- _WHAT YOU SHOULD DO_: The data shown below should all be retyped exactly.
------------------------------------------------------------------------
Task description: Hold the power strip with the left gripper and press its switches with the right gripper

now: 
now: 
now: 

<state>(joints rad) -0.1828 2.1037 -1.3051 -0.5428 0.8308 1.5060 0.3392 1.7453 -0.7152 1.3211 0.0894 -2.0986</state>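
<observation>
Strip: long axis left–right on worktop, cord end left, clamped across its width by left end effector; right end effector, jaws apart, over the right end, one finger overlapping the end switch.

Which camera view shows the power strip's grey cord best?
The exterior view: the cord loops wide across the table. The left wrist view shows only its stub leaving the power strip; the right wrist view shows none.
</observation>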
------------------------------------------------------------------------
- _COMPLETED EXERCISE_:
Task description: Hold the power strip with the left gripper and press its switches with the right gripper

now: 
now: 
now: 

<state>(joints rad) -0.1828 2.1037 -1.3051 -0.5428 0.8308 1.5060 0.3392 1.7453 -0.7152 1.3211 0.0894 -2.0986</state>
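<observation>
Strip: long axis left–right on worktop, cord end left, clamped across its width by left end effector; right end effector, jaws apart, over the right end, one finger overlapping the end switch.

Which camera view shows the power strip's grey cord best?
The exterior view: the cord loops wide across the table. The left wrist view shows only its stub leaving the power strip; the right wrist view shows none.
</observation>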

The answer has nothing more to it.